Benjamin me scrutait un rictus plaqué sur les lèvres. Il avait cet air sûr de lui qui émanait de tout son être. Cette aura particulière qui attirait les femmes comme des mouches. Les sorties avec lui finissaient rarement sans qu'on soit soumis à la tentation. Ce mec était une vraie star internationale.

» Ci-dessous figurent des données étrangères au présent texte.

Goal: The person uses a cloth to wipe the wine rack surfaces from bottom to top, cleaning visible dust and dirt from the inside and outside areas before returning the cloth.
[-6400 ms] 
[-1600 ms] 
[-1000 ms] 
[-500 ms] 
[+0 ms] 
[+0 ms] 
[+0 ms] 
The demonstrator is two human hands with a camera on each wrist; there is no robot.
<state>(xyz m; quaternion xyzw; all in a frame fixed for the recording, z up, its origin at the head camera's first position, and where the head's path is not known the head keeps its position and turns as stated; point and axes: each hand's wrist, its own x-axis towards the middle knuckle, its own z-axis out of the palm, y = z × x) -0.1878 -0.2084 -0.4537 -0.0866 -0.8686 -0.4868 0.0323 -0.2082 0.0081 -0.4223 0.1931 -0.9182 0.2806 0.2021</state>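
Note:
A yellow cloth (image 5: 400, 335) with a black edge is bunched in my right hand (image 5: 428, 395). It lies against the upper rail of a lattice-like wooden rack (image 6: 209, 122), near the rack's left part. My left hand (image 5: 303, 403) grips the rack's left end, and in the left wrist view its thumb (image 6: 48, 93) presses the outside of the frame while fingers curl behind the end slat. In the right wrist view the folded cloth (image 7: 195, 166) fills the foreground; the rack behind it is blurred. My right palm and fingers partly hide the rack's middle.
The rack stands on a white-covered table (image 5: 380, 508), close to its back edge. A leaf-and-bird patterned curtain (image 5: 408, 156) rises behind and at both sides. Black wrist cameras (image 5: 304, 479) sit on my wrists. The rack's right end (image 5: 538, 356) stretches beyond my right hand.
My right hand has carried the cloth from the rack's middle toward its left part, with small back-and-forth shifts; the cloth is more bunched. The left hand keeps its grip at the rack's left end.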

- Si tu flippes de te faire choper, ou que la meuf balance tout à ta copine, je te conseille les sites de rencontres extraconjugales. Tu peux tomber sur des femmes un peu plus matures, mariées, qui ne demandent que de la discrétion. Aucune prise de tête, juste des moments agréables. Après, faut tomber sur la bonne. Un peu plus compliqué. J'ai essayé et ça n'a pas marché avec la seule qui m'ait répondu. C'est le loto là-dessus. Mais bon, qui tente rien n'a rien.

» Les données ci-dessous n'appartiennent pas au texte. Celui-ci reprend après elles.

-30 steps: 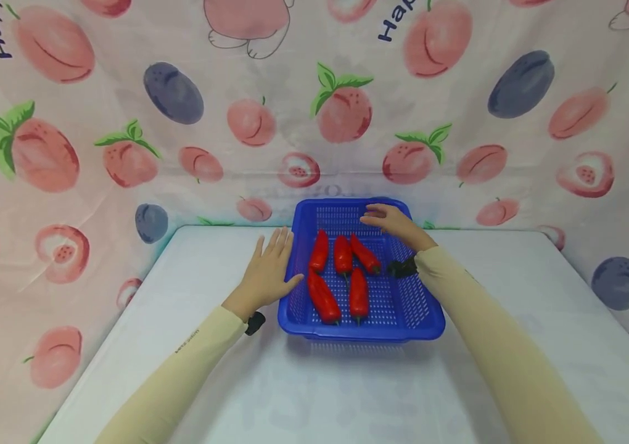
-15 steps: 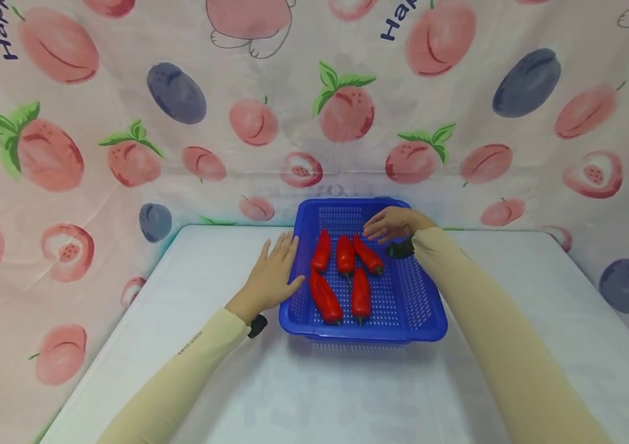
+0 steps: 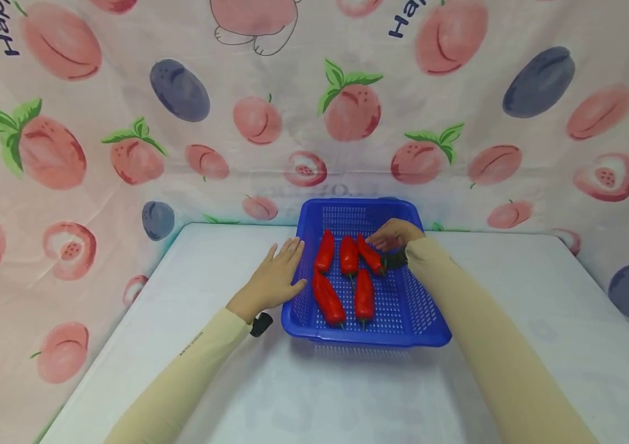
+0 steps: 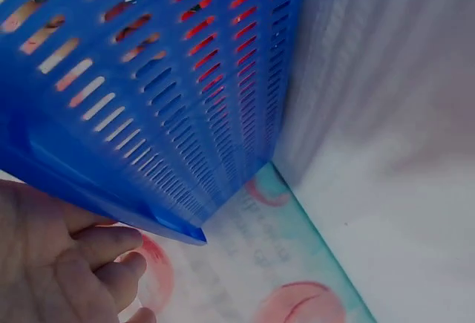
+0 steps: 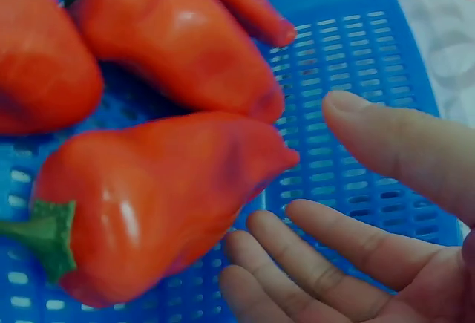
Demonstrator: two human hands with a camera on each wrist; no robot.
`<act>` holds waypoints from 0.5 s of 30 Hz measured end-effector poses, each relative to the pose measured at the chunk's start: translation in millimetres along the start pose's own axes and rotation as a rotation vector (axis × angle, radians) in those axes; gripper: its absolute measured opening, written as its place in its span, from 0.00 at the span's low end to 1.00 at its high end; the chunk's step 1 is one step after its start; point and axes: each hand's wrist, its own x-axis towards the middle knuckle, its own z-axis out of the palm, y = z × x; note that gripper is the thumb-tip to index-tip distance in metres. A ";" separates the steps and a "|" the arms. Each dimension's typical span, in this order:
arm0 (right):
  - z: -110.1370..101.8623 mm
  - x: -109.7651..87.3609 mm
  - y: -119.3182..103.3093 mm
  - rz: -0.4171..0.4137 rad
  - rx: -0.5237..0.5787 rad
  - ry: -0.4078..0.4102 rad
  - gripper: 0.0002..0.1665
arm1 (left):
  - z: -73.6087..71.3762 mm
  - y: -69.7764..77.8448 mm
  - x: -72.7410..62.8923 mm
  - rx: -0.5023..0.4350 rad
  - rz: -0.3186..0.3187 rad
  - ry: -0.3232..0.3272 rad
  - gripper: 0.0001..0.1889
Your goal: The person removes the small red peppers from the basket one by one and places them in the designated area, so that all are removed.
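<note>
Several red peppers (image 3: 364, 296) with green stems lie in a blue plastic basket (image 3: 348, 336) with slotted walls. My left hand (image 3: 272, 277) rests flat along the basket's left rim, fingers straight; in the left wrist view its fingers (image 4: 111, 252) lie beside the rim. My right hand (image 3: 394, 234) is inside the basket, beside the right-hand pepper of the far row. In the right wrist view, that pepper (image 5: 156, 197) lies just beyond the fingertips, with thumb (image 5: 393, 134) and fingers spread apart and nothing between them.
The basket stands on a white table (image 3: 237, 382), near its back edge. Behind it hangs a fruit-print cloth (image 3: 198, 203), which also runs along the table's sides.
My right hand has come down from above the far part of the basket to the right-hand pepper. The left hand has stayed at the left rim.
</note>
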 end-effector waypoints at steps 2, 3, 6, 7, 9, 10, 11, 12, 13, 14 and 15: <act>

- J'vais me créer un profil sur le site... ricana Jérémy. C'est vrai qu'au moins avec ce genre de plan, logiquement, pas de souci avec sa copine, vu que l'autre est aussi en couple.
- On peut finir la soirée chez moi si vous voulez. Pas de trace de vos historiques sur vos ordis perso du coup... Si ça vous plaît, y'a des applis qui vont avec, poursuivit Benjamin.

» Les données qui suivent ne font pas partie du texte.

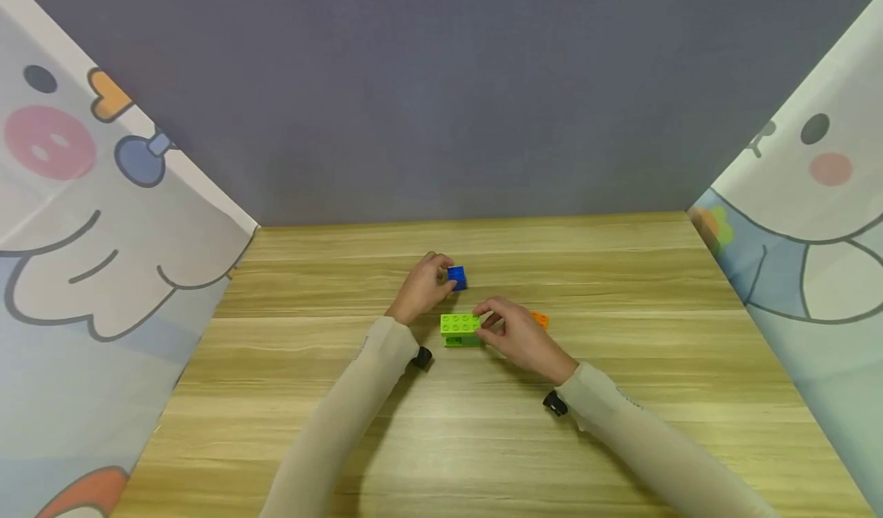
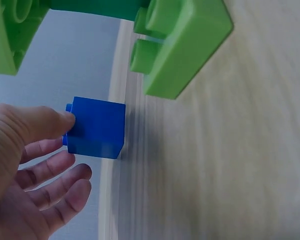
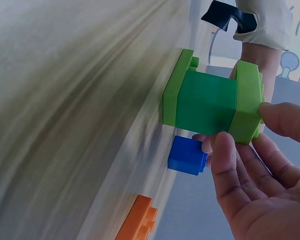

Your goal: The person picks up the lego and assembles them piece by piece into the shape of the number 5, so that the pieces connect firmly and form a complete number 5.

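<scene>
My left hand (image 1: pixel 421 286) has thumb and index at the studded end of a small blue brick (image 2: pixel 97 127), pinching it lightly, while the other fingers curve loosely. A stack of green toy bricks (image 1: pixel 460 325) stands closer to me: a dark green brick (image 3: pixel 207 100) between two light green studded ones. At the right end of the upper one, my right hand (image 1: pixel 517 334) pinches with thumb and fingers; in the right wrist view, its thumb touches the studded face and its index lies at the lower corner. Contact behind the fingertips is hidden.
An orange studded brick (image 3: pixel 135 220) lies on the wooden table (image 1: pixel 441 441), partly hidden behind my right hand in the head view. A grey panel (image 1: pixel 469 104) rises at the back, with cartoon-printed sheets (image 1: pixel 793 196) along both sides.
</scene>
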Tool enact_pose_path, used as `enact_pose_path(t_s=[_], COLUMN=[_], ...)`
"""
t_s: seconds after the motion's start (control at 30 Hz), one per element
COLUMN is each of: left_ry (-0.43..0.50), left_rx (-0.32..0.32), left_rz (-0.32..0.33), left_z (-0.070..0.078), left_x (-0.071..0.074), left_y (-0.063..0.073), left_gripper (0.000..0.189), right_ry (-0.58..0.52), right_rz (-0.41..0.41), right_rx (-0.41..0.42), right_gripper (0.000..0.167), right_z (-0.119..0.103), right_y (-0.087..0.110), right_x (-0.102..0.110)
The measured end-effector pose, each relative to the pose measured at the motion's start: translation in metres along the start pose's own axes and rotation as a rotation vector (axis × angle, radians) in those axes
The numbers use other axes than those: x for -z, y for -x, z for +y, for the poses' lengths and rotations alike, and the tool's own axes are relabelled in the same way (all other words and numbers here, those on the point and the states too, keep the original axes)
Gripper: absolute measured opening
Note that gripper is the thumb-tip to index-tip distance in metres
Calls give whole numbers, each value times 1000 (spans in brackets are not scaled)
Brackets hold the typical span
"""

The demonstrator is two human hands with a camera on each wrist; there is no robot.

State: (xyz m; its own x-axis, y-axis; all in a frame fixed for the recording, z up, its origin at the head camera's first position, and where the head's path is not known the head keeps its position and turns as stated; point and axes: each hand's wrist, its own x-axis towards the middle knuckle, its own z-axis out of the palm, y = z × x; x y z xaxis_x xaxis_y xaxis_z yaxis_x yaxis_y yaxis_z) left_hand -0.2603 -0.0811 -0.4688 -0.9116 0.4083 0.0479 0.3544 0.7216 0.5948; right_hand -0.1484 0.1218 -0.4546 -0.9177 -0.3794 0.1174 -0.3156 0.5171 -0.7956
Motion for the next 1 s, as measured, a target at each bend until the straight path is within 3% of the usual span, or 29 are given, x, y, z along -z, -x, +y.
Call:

J'avais beau avoir essayé à plusieurs reprises de détourner Jérémy de son obsession actuelle, rien n'y faisait. Il s'était donné pour mission de se taper une autre nana que la sienne pour voir ce que cela faisait. Le problème là-dedans, c'était que j'étais son pote. Son meilleur pote. Et entre potes, on était solidaires. Valait mieux que je le surveille de toute façon. Quitte à ce qu'il aille au bout de son projet, autant que je sois derrière lui pour vérifier ce qu'il trafiquait.
Je les avais suivis dans leur délire de mecs en manque.
Pourquoi ?
Sûrement par curiosité. Sûrement pour les imiter. Sûrement pour me sentir moins con. Je m'étais laissé embarquer dans leur idée pas des plus ingénieuses.
J'aurais dû dire stop. J'aurais dû empêcher mon meilleur pote de suivre les conneries de mon collègue. Mais en lâche que j'étais, je n'avais pas osé intervenir. J'avais laissé faire et y avais participé, y avais pris plaisir. Si ma raison avait été plus forte que mon appétit sexuel à contenter, je ne me serais pas propulsé dans une situation dont j'aurais du mal à me dépêtrer, une situation à laquelle je ne m'attendais pas.
Putain, mais pourquoi ? Pourquoi avait-il fallu que je m'inscrive sur ce site ?
Sans mes deux comparses, jamais je ne l'aurais rencontrée. Jamais je ne serais tombé amoureux d'une autre qu'Alice, et Jérémy, quant à lui, serait probablement toujours avec Olivia.
La vie aurait été certes bien plus tranquille... mais pour ma part, surtout bien plus fade.